The inherent conflict in the requirements of a fiduciary, and the sales-related compensation may provide the needed fodder to combat the “it’s the market downturn” performance argument to convince a Judge or an arbitration panel that the conduct of the advisor violated the spirit and the letter of the law.
As dually registered Advisor, it may not be possible to avoid self-dealing. The securities salesmen who decide that they could use the additional income stream that might come from their firm’s receipt of an asset based management fee, may find that they are not used to the work of actual financial planning for their clients, and of maintaining and changing recommended portfolio allocations.
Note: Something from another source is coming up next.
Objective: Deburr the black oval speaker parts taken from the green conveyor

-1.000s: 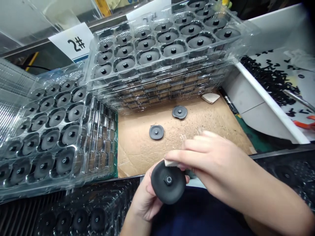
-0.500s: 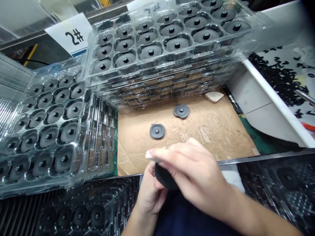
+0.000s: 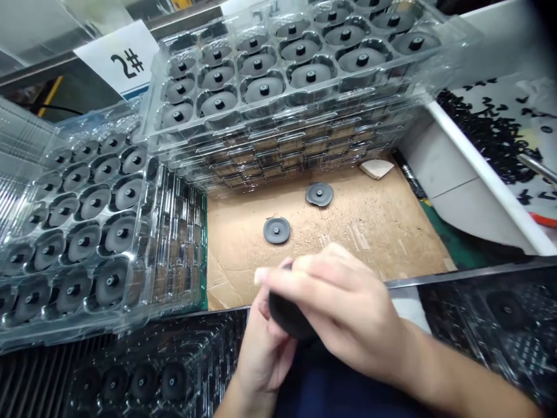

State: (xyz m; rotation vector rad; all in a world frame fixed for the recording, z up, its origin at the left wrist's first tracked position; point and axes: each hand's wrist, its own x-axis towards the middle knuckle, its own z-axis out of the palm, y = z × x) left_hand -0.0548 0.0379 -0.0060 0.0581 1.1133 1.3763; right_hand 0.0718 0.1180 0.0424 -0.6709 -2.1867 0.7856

Active management may require that “hands on” management including at least weekly monitoring of client portfolios and management, and acquiring software appropriate to the discretionary and supervisory authority necessary to comply with loss management requirements of more risk-averse clients.
However, fiduciary standards for advisors may be made across all financial services professionals, although this is an issue that is continually “studied” and revisited by the SEC.
No matter what the advisor calls him or herself, you should be able to show that the fiduciary breached his duty of undivided loyalty and prudence, if he is claiming he is a financial planner, and gets most of his compensation as a result of sales. That person is properly called a salesman.